Ever wondered what we do to maintain data quality, how we deal with bots, or how we manage participant trustworthiness? Wonder no more! Ask us anything about how we do what we do, and our data-team will be on hand to answer!
If you can’t make the AMA tomorrow, but you have questions, ‘reply’ to this thread. Our data team will answer your questions when the event starts
Rightyho, to kick us off!!
Welcome to the first prolific DQ AMA on the new forum
Obviously data quality at Prolific is a big deal for us! Many of us are researchers ourselves, and have had the arduous experience of having to manually go through survey data trying to figure out who took your task/questions seriously. Even if you have clear criteria it can still be disheartening. I’ve not actually run a study on MTurk, but I’ve heard one can sometimes have 25% rejection rates? Must be a considerably logistical challenge!
Anyway, at Prolific we want to reduce the need for manual cleaning of data and rejections as much as possible, and we do this by ensuring the baseline quality of our participants is high. Our focus at the moment is on identifying (and often removing) participants who are fraudulent. I.e, participants lying about their demographics/location, participants running duplicate accounts, and participants using bots to assist in the completion of surveys.
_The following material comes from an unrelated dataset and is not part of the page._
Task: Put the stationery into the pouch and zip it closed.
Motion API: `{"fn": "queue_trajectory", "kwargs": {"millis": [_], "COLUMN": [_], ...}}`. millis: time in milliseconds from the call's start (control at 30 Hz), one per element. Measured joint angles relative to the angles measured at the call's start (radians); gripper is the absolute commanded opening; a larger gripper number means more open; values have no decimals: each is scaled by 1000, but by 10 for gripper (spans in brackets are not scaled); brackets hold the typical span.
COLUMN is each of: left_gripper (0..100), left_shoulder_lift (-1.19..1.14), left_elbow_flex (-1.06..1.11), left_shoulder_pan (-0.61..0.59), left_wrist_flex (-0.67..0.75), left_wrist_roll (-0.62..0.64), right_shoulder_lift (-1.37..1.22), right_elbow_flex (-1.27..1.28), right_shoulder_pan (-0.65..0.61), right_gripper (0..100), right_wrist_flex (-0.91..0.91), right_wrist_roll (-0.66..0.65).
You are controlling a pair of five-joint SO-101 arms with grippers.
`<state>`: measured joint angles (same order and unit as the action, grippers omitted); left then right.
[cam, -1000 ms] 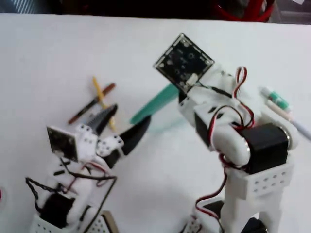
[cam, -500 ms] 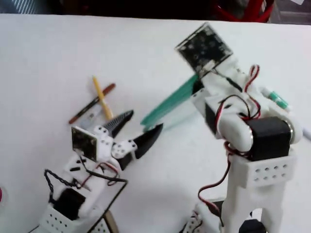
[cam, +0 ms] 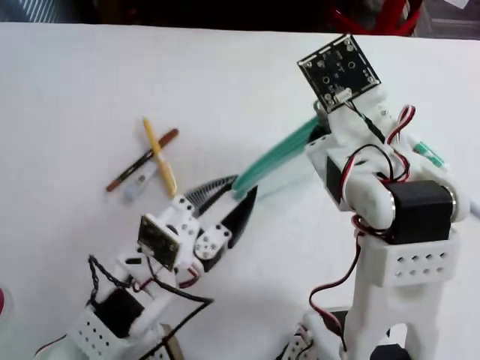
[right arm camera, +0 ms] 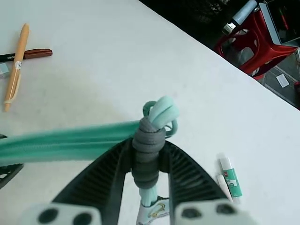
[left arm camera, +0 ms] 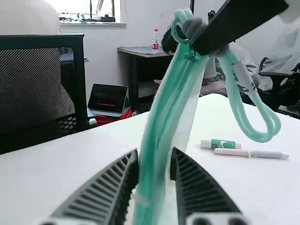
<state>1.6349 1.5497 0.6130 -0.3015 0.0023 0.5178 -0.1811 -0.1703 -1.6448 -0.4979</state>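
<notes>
Step in hand: readying the pouch (cam: 274,156). Nothing looks packed yet, and all the stationery lies out on the table (cam: 75,90).

Pouch, where: held up off the table between the two arms. Its upper end is in the right gripper (right arm camera: 149,145) and its lower end sits between the fingers of the left gripper (left arm camera: 153,157).

Right jaws: pinched on the grey loop at the pouch's end, with teal cord loops bunched just above the grip.

Left jaws: spread, one finger on each side of the teal body. They flank it closely and have not clamped it.

Long axis: in the high view it slants from the right gripper, farther up the table, down toward the left gripper nearer the arm bases. The body is seen edge-on as a narrow strip.

Which way it points: looped end up, other end down toward the table.

Zip: I cannot tell whether it is open or shut, because the edge-on strip hides the mouth.

Loose stationery: a yellow pen (cam: 160,157) lies crossed over a dark pen (cam: 142,160) on the left arm's side. A green-and-white stick (left arm camera: 220,144) and a white pen (left arm camera: 251,153) lie side by side beyond the right arm.

Next move, my judgement: close the left jaws on the lower end so both ends are held. Then the mouth must be opened before any pen goes in.

Risk: the thin fabric could slip out as the jaws close.
</notes>
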Motion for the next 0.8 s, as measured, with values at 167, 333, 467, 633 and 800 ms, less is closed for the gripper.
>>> {"fn": "queue_trajectory", "kwargs": {"millis": [167,333,467,633,800], "left_gripper": [43,28,24,30,168], "left_shoulder_lift": [-381,-615,-628,-611,-606], "left_elbow_flex": [-241,-393,-400,-394,-362], "left_shoulder_pan": [-43,-43,-21,8,83], "left_wrist_flex": [17,-14,-14,-18,17], "left_wrist_roll": [-3,-11,-12,-12,-12], "right_shoulder_lift": [-2,-3,-12,-124,-166], "right_elbow_flex": [0,11,68,115,117], "right_shoulder_pan": [6,15,61,150,184], "right_gripper": [18,18,18,18,18], "right_wrist_flex": [0,28,78,112,120], "right_wrist_roll": [0,2,8,8,8]}}
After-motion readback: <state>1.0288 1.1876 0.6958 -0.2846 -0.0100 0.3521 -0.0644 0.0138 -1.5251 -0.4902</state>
We have a three layered approach to this (happy to go into any of these in more detail if you like)
- Technical checks
- Behavioural checks
- Researcher feedback loop
We use a mix of automated and manual processes to catch the suspicious users as early as possible. And are constantly improving and refining our approach to make things better.
We’ve made two big steps forward on quality recently:
- Introducing ID checks for new participants
- Making it easier for researchers to report participants who they’re not happy with, but that they don’t want to reject.
The early evidence is that ID checks make it a lot easier to detect duplicate accounts.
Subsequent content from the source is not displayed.